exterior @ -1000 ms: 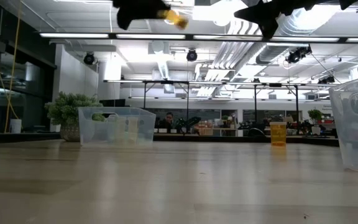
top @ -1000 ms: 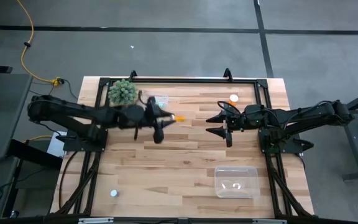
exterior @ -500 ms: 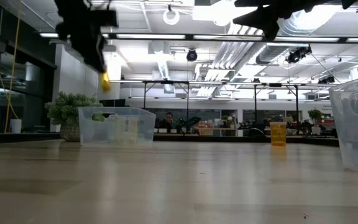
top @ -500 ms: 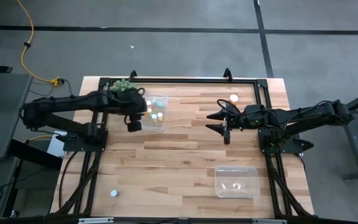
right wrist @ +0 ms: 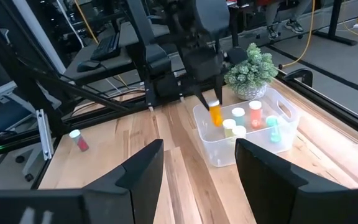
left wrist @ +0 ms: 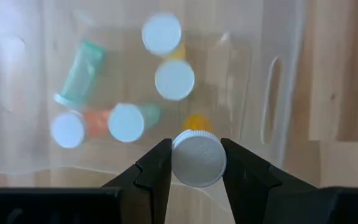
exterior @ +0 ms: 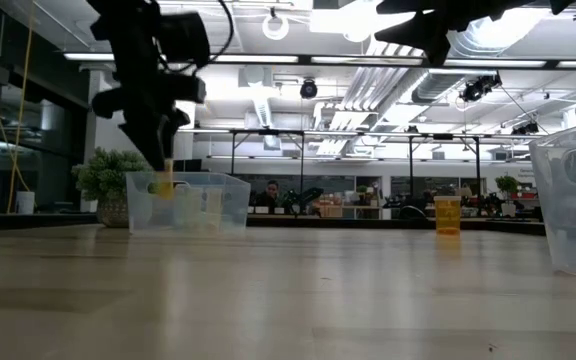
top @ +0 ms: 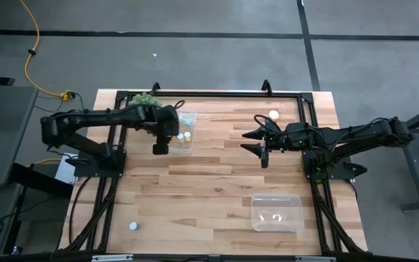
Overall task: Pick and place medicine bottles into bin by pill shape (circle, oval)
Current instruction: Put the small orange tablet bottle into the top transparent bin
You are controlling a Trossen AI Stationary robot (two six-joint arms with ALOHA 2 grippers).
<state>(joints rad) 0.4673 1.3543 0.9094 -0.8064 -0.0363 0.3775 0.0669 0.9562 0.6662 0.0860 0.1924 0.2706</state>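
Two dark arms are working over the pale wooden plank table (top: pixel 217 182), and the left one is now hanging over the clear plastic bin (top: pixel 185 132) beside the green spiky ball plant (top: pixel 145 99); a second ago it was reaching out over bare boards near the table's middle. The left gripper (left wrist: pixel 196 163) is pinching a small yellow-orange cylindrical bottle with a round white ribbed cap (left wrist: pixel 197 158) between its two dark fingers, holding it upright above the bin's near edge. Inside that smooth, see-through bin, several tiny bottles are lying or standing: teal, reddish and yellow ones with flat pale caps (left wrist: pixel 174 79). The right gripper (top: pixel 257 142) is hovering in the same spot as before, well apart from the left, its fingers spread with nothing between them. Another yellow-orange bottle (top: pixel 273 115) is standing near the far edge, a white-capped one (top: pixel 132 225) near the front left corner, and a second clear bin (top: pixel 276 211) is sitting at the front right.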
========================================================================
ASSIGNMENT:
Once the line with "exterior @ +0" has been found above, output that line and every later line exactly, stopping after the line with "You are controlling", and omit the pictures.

WRITTEN SOLUTION:
exterior @ +0 ms: 
top @ +0 ms: 
Overall task: Pick and place medicine bottles into bin by pill shape (circle, oval)
Current instruction: Put the small orange tablet bottle into the top transparent bin
You are controlling a Trossen AI Stationary robot (two six-joint arms with ALOHA 2 grippers).

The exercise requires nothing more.